A literary lady of large fortune611 was mentioned, as one who did good to many, but by no means ‘by stealth,’ and instead of ‘blushing to find it fame,’ acted evidently from vanity. JOHNSON. ‘I have seen no beings who do as much good from benevolence, as she does, from whatever motive. If there are such under the earth, or in the clouds, I wish they would come up, or come down. What Soame Jenyns says upon this subject is not to be minded; he is a wit. No, Sir; to act from pure benevolence is not possible for finite beings. Human benevolence is mingled with vanity, interest, or some other motive.’
He would not
allow me to praise a lady then at Bath;612 observing, ‘she does not gain upon me, Sir; I think her empty-headed.’ He was, indeed, a stern critick upon characters and manners. Even Mrs. Thrale did not escape his friendly animadversion at times. When he and I were one day endeavouring to ascertain, article by article, how one of our friends613 could possibly spend as much money in his family as he told us he did, she interrupted us by a lively extravagant sally, on the expence of clothing his children, describing it in a very ludicrous and fanciful manner. Johnson looked a little angry, and said, ‘Nay, Madam, when you are declaiming, declaim; and when you are calculating, calculate.’ At another time, when she said, perhaps affectedly, ‘I don’t like to fly.’ JOHNSON. ‘With your wings, Madam, you must fly: but have a care, there are clippers abroad.’ How very well was this said, and how fully has experience proved the truth of it!614 But have they not clipped rather rudely, and gone a great deal closer than was necessary?
A gentleman615 expressed a wish to go and live three years at Otaheite, or New-Zealand, in order to obtain a full acquaintance with people, so totally different from all that we have ever known, and be satisfied what pure nature can do for man. JOHNSON. ‘What could you learn, Sir? What can savages tell, but what they themselves have seen? Of the past, or the invisible, they can tell nothing.
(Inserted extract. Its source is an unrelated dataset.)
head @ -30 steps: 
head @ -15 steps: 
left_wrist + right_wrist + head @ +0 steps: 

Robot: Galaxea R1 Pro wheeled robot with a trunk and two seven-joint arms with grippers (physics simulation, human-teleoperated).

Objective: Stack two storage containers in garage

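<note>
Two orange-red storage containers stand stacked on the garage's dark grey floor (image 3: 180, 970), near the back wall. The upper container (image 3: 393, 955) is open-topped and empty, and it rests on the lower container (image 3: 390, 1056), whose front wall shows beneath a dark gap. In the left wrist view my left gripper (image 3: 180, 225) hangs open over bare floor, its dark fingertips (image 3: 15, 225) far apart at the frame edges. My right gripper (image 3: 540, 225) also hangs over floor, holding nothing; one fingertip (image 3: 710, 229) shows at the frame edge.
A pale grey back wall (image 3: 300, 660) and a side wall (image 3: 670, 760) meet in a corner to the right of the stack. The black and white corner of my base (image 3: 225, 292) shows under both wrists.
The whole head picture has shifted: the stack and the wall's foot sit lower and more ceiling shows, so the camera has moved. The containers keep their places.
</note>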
The inhabitants of Otaheite and New-Zealand are not in a state of pure nature; for it is plain they broke off from some other people. Had they grown out of the ground, you might have judged of a state of pure nature. Fanciful people may talk of a mythology being amongst them; but it must be invention. They have once had religion, which has been gradually debased. And what account of their religion can you suppose to be learnt from savages? Only consider, Sir, our own state: our religion is in a book; we have an order of men whose duty it is to teach it; we have one day in the week set apart for it, and this is in general pretty well observed: yet ask the first ten gross men you meet, and hear what they can tell of their religion.’